PROBLEM TO WORK ON: Set down the data below in full, exactly as it reads, but without the pictures.

*** Opening PROVIDED DATA ***

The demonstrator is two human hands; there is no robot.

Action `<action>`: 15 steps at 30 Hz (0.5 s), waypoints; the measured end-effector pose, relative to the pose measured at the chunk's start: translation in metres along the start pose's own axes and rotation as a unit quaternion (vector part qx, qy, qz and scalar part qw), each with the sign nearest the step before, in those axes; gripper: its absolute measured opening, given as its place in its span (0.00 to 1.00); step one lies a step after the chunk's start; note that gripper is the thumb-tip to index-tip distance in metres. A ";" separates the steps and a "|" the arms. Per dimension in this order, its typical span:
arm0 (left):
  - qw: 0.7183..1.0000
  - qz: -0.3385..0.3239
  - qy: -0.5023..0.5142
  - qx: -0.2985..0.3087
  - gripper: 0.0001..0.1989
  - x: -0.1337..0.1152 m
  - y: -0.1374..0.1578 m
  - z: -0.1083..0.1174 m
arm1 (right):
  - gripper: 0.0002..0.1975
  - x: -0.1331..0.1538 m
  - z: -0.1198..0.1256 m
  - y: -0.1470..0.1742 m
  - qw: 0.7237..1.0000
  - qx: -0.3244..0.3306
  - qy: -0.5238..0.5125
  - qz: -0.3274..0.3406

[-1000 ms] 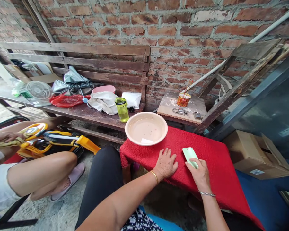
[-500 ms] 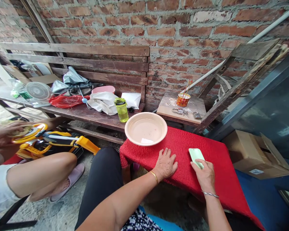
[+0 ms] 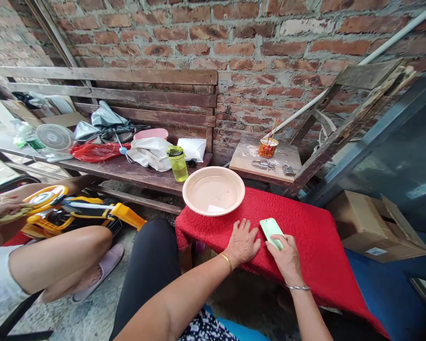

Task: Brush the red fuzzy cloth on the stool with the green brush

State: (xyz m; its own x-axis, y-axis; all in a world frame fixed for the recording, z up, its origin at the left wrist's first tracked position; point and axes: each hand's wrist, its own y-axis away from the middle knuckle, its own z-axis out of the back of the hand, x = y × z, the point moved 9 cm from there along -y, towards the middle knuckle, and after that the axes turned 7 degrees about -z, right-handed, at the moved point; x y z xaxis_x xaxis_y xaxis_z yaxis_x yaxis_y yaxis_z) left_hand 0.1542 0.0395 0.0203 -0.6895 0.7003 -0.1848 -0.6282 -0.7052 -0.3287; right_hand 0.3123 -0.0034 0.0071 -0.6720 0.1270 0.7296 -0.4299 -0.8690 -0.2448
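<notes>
My left hand (image 3: 243, 241) lies flat with fingers spread on the red cloth (image 3: 312, 237) that covers a low table. In my right hand (image 3: 286, 255) is a pale green scrubbing brush (image 3: 270, 228), rounded, with a small hole near its far end. It is pressed against the cloth, its underside hidden. Just beyond my left hand stands a beige basin (image 3: 188, 201) holding clear water, with a bright white patch on it that I cannot make out.
A wooden bench (image 3: 145, 175) with a green bottle (image 3: 178, 163), bags and a fan (image 3: 54, 136) runs along the brick wall. Padlocks (image 3: 261, 164) and a red cup (image 3: 268, 149) sit on a wooden chair. Another person sits at left. A cardboard box (image 3: 376, 227) stands at right.
My right hand has slid left over the red cloth with the brush, closer to my left hand. My left hand stays put. The other person's hand at left has shifted.
</notes>
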 end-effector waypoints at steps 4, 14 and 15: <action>1.000 -0.001 0.000 -0.004 0.17 0.000 0.000 0.001 | 0.22 -0.006 0.002 -0.001 1.000 -0.004 -0.001 -0.010; 1.000 0.000 0.008 -0.012 0.17 0.000 0.001 -0.001 | 0.22 -0.006 0.002 -0.001 1.000 -0.013 0.010 -0.004; 1.000 0.000 0.007 -0.010 0.17 0.000 0.001 -0.001 | 0.22 -0.005 0.001 -0.001 1.000 -0.012 0.013 -0.004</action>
State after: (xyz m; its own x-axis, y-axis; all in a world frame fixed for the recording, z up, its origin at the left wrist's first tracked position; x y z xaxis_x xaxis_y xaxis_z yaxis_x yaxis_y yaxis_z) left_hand 0.1540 0.0392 0.0193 -0.6840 0.7024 -0.1970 -0.6215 -0.7025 -0.3467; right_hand 0.3171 -0.0041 0.0043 -0.6844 0.1466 0.7142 -0.4490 -0.8565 -0.2545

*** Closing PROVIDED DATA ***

TASK RESULT:
The demonstrator is two human hands; there is no robot.

Action `<action>`: 15 steps at 30 Hz (0.5 s), waypoints; the measured end-effector pose, relative to the pose measured at the chunk's start: translation in metres along the start pose's own axes and rotation as a unit quaternion (vector part qx, qy, qz and scalar part qw), each with the sign nearest the step before, in those axes; gripper: its absolute measured opening, given as its place in its span (0.00 to 1.00); step one lies a step after the chunk's start; note that gripper is the thumb-tip to index-tip distance in metres. A ";" separates the steps and a "|" the arms. Per dimension in this order, its typical span:
arm0 (left):
  - qw: 0.7183..1.0000
  - qz: -0.3385..0.3239
  - qy: -0.5023..0.5142
  - qx: -0.2985..0.3087
  - gripper: 0.0001..0.1989
  - x: -0.1337..0.1152 m
  - y: -0.1374..0.1578 m
  - z: -0.1083..0.1174 m
arm1 (right):
  - gripper: 0.0002..0.1975
  - x: -0.1331..0.1538 m
  - z: -0.1198..0.1256 m
  - y: -0.1470..0.1742 m
  - qw: 0.7237..1.0000
  - qx: -0.3244..0.3306
  - qy: -0.5238..0.5125
  - qz: -0.3274..0.3406

[-1000 ms] 
[-500 ms] 
[+0 ms] 

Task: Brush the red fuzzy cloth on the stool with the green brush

State: (xyz m; its own x-axis, y-axis; all in a world frame fixed for the recording, z up, its origin at the left wrist's first tracked position; point and axes: each hand's wrist, its own y-axis away from the middle knuckle, its own z-axis out of the back of the hand, x = y × z, the point moved 9 cm from there along -y, towards the middle knuckle, and after that the axes turned 7 degrees about -z, right-handed, at the moved point; x y z xaxis_x xaxis_y xaxis_z yaxis_x yaxis_y yaxis_z) left_hand 0.1542 0.0395 0.0203 -0.6895 0.7003 -0.1848 -0.6282 -0.7052 -0.3287; right_hand 0.3123 -0.0034 0.0071 -0.6720 0.1270 0.7296 -0.4299 -0.8690 -0.2448
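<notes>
My left hand (image 3: 243, 241) lies flat with fingers spread on the red cloth (image 3: 312, 237) that covers a low table. In my right hand (image 3: 286, 255) is a pale green scrubbing brush (image 3: 270, 228), rounded, with a small hole near its far end. It is pressed against the cloth, its underside hidden. Just beyond my left hand stands a beige basin (image 3: 188, 201) holding clear water, with a bright white patch on it that I cannot make out.
A wooden bench (image 3: 145, 175) with a green bottle (image 3: 178, 163), bags and a fan (image 3: 54, 136) runs along the brick wall. Padlocks (image 3: 261, 164) and a red cup (image 3: 268, 149) sit on a wooden chair. Another person sits at left. A cardboard box (image 3: 376, 227) stands at right.
My right hand has slid left over the red cloth with the brush, closer to my left hand. My left hand stays put. The other person's hand at left has shifted.
</notes>
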 end-effector waypoints at steps 4, 14 and 15: <action>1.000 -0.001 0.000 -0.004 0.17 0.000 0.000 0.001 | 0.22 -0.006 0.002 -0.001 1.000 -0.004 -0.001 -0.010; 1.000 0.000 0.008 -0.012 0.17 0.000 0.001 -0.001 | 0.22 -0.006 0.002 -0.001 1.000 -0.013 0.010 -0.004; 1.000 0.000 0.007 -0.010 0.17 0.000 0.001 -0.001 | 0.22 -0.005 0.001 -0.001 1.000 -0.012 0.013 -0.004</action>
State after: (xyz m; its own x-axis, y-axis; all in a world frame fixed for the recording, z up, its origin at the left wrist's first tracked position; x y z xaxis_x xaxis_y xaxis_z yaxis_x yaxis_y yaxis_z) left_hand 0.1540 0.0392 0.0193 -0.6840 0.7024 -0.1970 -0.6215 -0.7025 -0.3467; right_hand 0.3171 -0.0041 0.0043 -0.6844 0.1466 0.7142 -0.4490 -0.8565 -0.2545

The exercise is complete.